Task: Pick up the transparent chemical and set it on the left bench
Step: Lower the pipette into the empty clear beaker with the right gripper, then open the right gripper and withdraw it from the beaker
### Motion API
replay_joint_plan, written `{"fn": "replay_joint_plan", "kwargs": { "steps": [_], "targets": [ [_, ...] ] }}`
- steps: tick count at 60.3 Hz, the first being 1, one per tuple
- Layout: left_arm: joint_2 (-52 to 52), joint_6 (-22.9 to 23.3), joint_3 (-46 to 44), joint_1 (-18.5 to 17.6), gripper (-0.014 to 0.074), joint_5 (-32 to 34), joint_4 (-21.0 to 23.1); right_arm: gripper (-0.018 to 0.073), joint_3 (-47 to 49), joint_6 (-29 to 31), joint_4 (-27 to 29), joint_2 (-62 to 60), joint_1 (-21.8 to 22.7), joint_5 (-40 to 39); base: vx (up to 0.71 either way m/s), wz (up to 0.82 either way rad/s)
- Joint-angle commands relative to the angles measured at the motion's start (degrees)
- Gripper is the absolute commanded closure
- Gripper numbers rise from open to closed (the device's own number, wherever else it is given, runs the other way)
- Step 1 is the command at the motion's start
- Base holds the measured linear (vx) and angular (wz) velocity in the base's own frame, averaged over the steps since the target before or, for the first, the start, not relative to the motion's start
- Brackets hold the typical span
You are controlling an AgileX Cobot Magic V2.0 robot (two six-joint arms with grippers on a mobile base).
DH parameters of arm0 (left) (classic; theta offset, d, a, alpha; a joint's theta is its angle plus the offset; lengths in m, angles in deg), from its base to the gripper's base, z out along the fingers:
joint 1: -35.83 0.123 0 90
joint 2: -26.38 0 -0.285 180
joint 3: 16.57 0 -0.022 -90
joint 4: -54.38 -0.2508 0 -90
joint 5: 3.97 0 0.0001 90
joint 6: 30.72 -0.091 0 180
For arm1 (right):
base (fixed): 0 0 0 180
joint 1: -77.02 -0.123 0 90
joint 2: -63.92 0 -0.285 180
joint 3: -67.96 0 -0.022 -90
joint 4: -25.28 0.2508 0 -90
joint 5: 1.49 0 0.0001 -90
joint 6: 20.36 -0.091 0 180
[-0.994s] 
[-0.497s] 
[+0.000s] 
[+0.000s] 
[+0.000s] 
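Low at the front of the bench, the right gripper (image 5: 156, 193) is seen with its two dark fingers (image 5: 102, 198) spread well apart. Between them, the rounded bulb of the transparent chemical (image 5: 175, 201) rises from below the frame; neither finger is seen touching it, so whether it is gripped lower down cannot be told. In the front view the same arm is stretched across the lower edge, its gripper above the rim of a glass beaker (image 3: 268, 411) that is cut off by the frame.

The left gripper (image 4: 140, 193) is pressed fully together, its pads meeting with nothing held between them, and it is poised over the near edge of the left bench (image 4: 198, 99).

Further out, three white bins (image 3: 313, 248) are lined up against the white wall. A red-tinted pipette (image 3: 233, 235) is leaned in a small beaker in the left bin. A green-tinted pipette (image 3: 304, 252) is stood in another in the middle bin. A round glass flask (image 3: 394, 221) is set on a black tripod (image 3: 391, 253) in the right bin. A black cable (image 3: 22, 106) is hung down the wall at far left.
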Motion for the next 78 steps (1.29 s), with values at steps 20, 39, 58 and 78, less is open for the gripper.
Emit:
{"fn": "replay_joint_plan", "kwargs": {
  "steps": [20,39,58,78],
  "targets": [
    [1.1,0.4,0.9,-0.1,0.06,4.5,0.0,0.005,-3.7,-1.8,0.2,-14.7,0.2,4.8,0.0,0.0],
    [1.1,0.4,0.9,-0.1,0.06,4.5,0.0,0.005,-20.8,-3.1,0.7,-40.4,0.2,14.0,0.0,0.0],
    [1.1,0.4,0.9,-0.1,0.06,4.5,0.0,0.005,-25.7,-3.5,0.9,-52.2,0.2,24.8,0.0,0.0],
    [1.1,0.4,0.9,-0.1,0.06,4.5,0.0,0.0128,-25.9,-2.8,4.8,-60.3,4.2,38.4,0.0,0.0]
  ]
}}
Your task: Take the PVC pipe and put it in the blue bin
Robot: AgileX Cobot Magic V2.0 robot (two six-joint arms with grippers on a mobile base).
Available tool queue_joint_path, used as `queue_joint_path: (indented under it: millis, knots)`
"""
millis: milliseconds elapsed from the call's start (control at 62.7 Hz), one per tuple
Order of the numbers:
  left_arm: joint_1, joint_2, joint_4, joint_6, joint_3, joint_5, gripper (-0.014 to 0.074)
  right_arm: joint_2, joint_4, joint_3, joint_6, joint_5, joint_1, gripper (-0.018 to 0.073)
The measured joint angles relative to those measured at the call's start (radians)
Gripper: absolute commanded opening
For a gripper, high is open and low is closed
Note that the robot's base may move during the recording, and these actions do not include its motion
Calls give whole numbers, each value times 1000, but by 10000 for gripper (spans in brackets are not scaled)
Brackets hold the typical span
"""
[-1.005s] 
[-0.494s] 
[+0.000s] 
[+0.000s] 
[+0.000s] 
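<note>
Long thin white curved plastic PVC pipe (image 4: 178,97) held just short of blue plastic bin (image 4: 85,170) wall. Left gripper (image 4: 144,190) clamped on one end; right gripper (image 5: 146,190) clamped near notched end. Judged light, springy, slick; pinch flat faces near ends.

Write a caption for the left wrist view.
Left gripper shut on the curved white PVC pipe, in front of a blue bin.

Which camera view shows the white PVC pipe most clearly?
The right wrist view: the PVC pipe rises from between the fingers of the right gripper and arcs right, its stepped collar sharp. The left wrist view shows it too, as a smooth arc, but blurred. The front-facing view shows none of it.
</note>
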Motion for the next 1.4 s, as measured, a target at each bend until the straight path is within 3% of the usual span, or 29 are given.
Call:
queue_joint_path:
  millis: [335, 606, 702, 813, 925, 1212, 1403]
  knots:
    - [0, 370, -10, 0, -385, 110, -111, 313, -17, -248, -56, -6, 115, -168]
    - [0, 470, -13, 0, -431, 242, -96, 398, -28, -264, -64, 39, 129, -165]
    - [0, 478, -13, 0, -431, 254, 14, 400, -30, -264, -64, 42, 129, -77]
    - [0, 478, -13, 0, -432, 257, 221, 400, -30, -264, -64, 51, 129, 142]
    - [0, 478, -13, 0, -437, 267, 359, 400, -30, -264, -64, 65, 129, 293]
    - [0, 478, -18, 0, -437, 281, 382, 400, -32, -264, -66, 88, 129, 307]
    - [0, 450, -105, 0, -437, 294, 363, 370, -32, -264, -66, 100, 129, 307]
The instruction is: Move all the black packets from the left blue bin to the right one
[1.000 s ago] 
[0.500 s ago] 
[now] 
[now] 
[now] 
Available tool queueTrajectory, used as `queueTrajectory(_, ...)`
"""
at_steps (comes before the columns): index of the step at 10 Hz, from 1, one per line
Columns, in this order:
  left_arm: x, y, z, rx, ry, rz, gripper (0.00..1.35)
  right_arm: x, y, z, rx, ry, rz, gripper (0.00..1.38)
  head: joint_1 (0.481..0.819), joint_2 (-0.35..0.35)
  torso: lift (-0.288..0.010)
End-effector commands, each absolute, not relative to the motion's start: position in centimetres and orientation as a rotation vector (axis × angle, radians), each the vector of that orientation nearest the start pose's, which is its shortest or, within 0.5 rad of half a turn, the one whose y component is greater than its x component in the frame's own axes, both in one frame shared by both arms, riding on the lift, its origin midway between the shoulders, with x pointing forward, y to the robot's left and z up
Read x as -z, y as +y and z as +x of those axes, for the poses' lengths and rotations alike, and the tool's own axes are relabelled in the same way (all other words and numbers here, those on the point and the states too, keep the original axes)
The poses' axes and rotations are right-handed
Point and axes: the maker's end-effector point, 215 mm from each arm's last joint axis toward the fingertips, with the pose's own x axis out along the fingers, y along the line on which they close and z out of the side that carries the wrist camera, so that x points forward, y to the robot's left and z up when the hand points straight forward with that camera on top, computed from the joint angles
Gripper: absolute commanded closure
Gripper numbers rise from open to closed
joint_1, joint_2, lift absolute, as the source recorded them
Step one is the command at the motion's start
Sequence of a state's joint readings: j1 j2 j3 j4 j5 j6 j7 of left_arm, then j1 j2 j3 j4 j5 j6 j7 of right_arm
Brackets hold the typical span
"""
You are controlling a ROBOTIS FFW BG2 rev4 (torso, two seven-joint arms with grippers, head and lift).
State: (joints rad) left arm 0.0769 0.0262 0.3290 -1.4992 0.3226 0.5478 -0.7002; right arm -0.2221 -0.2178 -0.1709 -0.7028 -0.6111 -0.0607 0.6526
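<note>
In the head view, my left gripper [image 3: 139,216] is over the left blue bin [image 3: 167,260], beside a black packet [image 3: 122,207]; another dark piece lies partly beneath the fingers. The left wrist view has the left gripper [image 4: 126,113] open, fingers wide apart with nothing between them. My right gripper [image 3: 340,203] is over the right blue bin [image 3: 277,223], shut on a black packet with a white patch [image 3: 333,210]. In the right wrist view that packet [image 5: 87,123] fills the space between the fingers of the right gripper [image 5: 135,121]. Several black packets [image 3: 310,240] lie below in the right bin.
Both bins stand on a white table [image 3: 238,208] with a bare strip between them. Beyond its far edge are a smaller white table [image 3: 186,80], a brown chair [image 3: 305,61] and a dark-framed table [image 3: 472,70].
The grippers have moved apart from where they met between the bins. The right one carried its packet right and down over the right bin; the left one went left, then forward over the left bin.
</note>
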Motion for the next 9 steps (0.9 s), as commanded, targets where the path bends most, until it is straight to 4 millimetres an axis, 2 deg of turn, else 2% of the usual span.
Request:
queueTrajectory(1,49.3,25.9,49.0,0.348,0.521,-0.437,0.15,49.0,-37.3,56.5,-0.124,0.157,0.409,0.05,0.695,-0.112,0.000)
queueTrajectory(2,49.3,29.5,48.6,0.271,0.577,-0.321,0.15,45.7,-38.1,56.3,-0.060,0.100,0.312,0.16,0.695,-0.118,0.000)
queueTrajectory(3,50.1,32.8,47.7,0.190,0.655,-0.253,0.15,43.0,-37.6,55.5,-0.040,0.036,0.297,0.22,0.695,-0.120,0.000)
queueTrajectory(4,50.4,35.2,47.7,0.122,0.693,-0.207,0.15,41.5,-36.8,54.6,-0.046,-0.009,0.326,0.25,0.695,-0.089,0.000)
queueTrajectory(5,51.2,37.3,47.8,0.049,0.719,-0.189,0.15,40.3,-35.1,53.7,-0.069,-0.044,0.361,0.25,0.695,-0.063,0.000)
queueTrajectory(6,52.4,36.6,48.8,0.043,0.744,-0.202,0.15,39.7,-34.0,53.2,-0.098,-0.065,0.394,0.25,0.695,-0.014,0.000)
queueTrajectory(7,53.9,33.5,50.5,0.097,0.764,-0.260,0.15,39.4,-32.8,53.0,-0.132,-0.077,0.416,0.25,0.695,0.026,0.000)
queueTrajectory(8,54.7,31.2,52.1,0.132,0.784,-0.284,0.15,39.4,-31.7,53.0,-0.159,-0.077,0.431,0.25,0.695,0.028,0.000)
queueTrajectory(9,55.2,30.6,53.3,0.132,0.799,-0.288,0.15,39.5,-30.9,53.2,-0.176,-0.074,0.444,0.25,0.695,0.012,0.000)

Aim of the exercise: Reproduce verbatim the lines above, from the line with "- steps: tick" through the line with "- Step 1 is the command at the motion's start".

Written answer:
- steps: tick count at 60.3 Hz, the first being 1, one per tuple
- Layout: left_arm: joint_2 (-52 to 52), joint_6 (-22.9 to 23.3), joint_3 (-46 to 44), joint_1 (-18.5 to 17.6), gripper (-0.014 to 0.074), joint_5 (-32 to 34), joint_4 (-21.0 to 23.1); right_arm: gripper (-0.018 to 0.073), joint_3 (-47 to 49), joint_6 (-29 to 31), joint_4 (-27 to 29), joint_2 (-62 to 60), joint_1 (-21.8 to 22.7), joint_5 (-40 to 39); base: vx (up to 0.71 either way m/s), wz (up to 0.82 either way rad/s)
- Joint-angle commands relative to the angles measured at the motion's start (degrees)
- Gripper is the absolute commanded closure
- Gripper numbers rise from open to closed (the device's own number, wherever else it is given, runs the other way)
- Step 1 is the command at the motion's start

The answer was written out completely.